The poly(vinyl alcohol-co-ethylene) nanofiber/silica coated composite membranes for oil/water and oil-in-water emulsion separation

T

Mufang Lia,b,1, Yuqin Lia,1, Kangqi Changa, Pan Chenga,b, Ke Liua,b, Qiongzhen Liua,b, ⁎ Yuedang Wanga,b, Zhentan Lua,b, Dong Wanga,b, a b

College of Materials Science and Engineering, Wuhan Textile University, Wuhan 430073, China Hubei Key laboratory of Advanced Textile Materials & Application, Wuhan 430200, China

A R T I C L E I N F O

A B S T R A C T

Keywords: superhydrophilicity under water oleophobicity composite membrane nanofiber/SiO2 oil/water separation

In this study, the superhydrophilic and under water oleophobic nanofiber/SiO2 (N/S) coated composite membranes with two kinds substrates of polyamide mesh (PM) and poly(vinyl alcohol-co-ethylene) nanofiber membrane (NM) were prepared for the oil/water mixture and oil-in-water emulsion separation.

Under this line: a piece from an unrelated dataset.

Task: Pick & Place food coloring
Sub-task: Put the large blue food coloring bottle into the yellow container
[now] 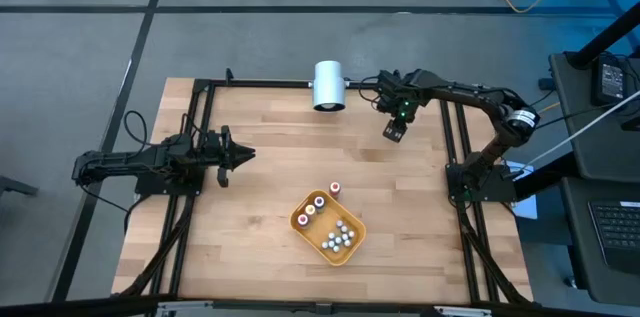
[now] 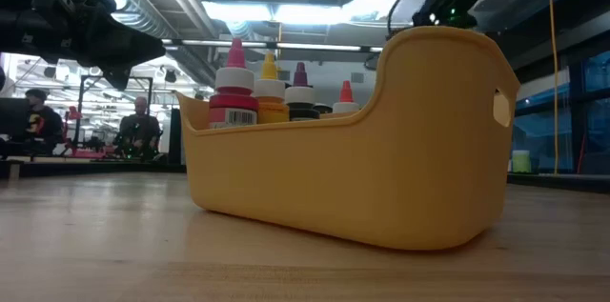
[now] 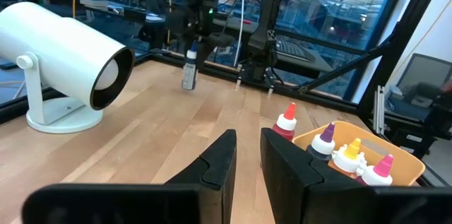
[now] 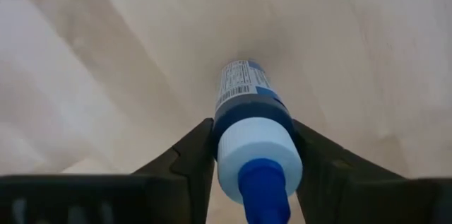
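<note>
Table [image 1: 250, 217]: your light wood work surface carries everything here.
White cylinder [image 1: 328, 85]: it sits at the far edge and is no part of the job.
Tray [image 1: 303, 225]: it lies toward the near edge, already loaded with small bottles, one red-topped bottle [image 1: 335, 188] standing just outside its rim.
Left gripper [image 1: 240, 155]: it waits by the left edge, fingers nearly together, holding nothing.
Right gripper [image 4: 248, 155]: you have it near the far right corner, fingers pressed on the blue bottle [image 4: 248, 114] just below the cap.
Handling: judge it light, smooth plastic, likely slippery; grip the body under the cap's shoulder and keep it upright.
</note>
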Controlling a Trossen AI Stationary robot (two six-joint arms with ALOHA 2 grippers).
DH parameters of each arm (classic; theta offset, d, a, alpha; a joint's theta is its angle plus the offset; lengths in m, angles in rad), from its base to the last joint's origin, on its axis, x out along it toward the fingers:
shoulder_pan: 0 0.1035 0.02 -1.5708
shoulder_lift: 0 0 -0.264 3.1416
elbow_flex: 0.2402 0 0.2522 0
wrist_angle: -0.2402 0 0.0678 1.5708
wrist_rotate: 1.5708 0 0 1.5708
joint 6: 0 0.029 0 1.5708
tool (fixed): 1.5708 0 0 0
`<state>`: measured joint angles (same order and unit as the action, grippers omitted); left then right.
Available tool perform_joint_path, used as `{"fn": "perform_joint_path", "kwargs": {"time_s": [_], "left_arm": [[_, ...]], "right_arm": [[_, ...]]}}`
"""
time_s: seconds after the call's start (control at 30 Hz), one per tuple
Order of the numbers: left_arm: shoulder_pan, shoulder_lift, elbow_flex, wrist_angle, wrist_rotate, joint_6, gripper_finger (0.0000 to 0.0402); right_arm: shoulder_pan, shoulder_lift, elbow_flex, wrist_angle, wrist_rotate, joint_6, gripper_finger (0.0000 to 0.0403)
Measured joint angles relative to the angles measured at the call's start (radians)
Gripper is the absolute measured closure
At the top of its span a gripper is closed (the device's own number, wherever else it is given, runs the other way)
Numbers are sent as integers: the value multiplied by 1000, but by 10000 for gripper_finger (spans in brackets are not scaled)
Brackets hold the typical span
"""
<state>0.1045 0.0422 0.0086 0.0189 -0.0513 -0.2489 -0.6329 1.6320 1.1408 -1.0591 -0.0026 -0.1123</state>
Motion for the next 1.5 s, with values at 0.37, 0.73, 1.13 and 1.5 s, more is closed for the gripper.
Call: {"fn": "perform_joint_path", "kwargs": {"time_s": [0.37, 0.73, 1.13, 1.5], "left_arm": [[0, 0, 0, 0, 0, 0, 337], [0, 0, 0, 0, 0, 0, 340], [0, 0, 0, 0, 0, 0, 340], [0, 0, 0, 0, 0, 0, 336]], "right_arm": [[134, -167, 154, -153, -26, 6, 237], [387, -196, 403, -280, -26, 112, 243], [598, -196, 492, -290, -25, 268, 241], [808, -165, 499, -226, -25, 435, 240]]}}
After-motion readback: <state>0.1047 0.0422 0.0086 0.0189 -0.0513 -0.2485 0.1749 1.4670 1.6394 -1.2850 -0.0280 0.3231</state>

The addition of nanofibers could enhance the film forming ability of SiO2 nanoparticles and the mechanical property of SiO2 coatings. Besides, the preparing processes of nanofibers, N/S coatings and composite membranes possessed advantages of high throughput, lower cost, and environmental friendness. The morphology, structure, wettability of the composite membranes were characterized. The composite N/S-PM membranes were used to separate the oil/water mixtures by gravity, while the N/S-NM membranes were used to separate the oil/water emulsions by pressure driven. The separation efficiency, flux, and reusability were analyzed. The results demonstrate the good oil/water separation performance of N/S coated composites membranes, and the great potential application of which in the industrial oil/water separation.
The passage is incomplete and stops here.